Estimation is hard. Nothing on this list really *blocks* 1.9.2 IMHO
although there are several items that we'd really like to have (the P1s,
notably). I don't think anything here should determine the 1.9.2 schedule.
Rob
OK, I can probably do that.
Rob
These are good questions in general, but I don't think that anything
other than the last has much bearing on the prioritization of the
work, or filling gaps in the plan.
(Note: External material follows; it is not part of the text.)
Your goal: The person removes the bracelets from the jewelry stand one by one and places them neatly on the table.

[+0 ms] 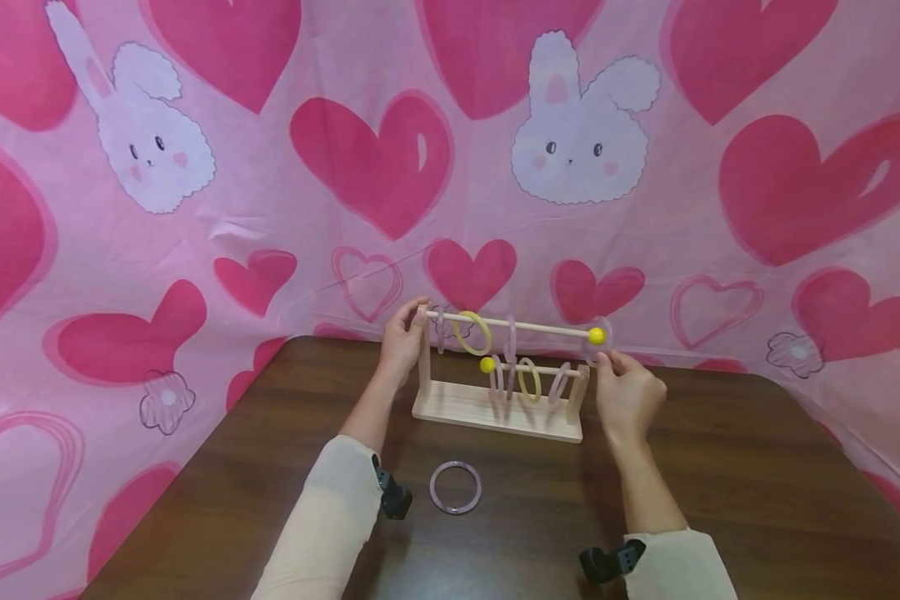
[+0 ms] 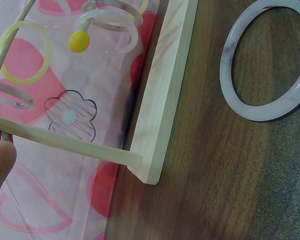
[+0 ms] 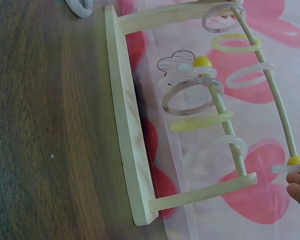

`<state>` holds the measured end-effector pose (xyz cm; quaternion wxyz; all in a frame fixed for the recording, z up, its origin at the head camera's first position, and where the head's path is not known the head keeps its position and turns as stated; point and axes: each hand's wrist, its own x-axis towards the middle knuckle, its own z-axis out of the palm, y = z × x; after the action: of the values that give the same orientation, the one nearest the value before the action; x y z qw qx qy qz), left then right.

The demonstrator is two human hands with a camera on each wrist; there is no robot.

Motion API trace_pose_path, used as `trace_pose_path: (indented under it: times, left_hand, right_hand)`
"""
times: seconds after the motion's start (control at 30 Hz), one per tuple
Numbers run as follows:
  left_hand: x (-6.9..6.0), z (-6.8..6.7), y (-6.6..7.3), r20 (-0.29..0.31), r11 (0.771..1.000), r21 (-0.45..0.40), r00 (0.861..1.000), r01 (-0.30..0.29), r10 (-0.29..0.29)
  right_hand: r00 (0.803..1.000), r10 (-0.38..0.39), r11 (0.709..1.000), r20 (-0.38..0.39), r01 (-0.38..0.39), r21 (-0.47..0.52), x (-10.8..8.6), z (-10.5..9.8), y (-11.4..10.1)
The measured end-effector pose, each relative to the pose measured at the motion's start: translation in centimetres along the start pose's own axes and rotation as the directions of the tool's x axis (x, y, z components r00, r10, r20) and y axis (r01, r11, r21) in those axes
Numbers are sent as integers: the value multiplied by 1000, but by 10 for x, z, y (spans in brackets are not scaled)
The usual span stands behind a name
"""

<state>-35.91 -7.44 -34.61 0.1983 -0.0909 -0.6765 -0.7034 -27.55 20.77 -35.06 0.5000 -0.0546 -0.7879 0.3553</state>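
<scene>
A wooden bangle stand (image 1: pixel 495 411) with two rods stands on the table. My left hand (image 1: pixel 401 340) grips the top of its left post. At the yellow ball (image 1: pixel 597 336) ending the upper rod, my right hand (image 1: pixel 632 396) pinches a pale translucent bangle (image 3: pixel 282 168). Whether that bangle encircles the ball, I cannot tell. Along the upper rod hang a yellow bangle (image 3: pixel 235 50) and two lilac or whitish ones. Several bangles, including another yellow bangle (image 3: pixel 200 121), hang on the shorter lower rod. Most left-hand fingers are out of the left wrist view.
A loose, marbled lilac bangle (image 1: pixel 456 510) lies flat on the brown wooden table (image 1: pixel 525 533), nearer me than the stand. Just behind the table hangs a pink cloth (image 1: pixel 480 217) printed with hearts and rabbits.
</scene>
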Motion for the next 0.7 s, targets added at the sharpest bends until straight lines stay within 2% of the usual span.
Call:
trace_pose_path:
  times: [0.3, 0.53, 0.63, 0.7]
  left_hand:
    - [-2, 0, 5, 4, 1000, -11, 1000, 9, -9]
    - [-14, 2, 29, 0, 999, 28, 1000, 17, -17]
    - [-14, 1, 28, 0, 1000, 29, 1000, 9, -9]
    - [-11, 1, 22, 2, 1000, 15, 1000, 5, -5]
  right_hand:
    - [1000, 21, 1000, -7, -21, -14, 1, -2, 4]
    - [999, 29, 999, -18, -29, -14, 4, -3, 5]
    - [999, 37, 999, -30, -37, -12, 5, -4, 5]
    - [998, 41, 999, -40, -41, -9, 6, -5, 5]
Let's try and focus this thread on
the layout work items, and not a general referendum on software
development practices. :)
The parenthetical "why" additions to each item helps a lot, thanks to
whoever added them.
Mike
> On Tue, Mar 24, 2009 at 9:55 AM, Samuel Sidler <s...@mozilla.com> wrote:
>> First, how do we plan to test each of these features?
>>
>> Secondly, and related, what security-related testing will be needed
>> for each
>> of these features?
>>
>> Finally, can you estimate how long it will take to complete these
>> features
>> (including time for bug fixes, regression fixes, etc)?
>
> These are good questions in general, but I don't think that anything
> other than the last has much bearing on the prioritization of the
> work, or filling gaps in the plan. Let's try and focus this thread on
> the layout work items, and not a general referendum on software
> development practices. :)
View it as one item instead of three. ;)
The first two are very much related to the third, in that I want to
make sure those first two are considered when determining the third.
Especially if we have to create new test infrastructure.
-Sam
--Chris
There are bugzilla keywords --- parity:Opera or something like that.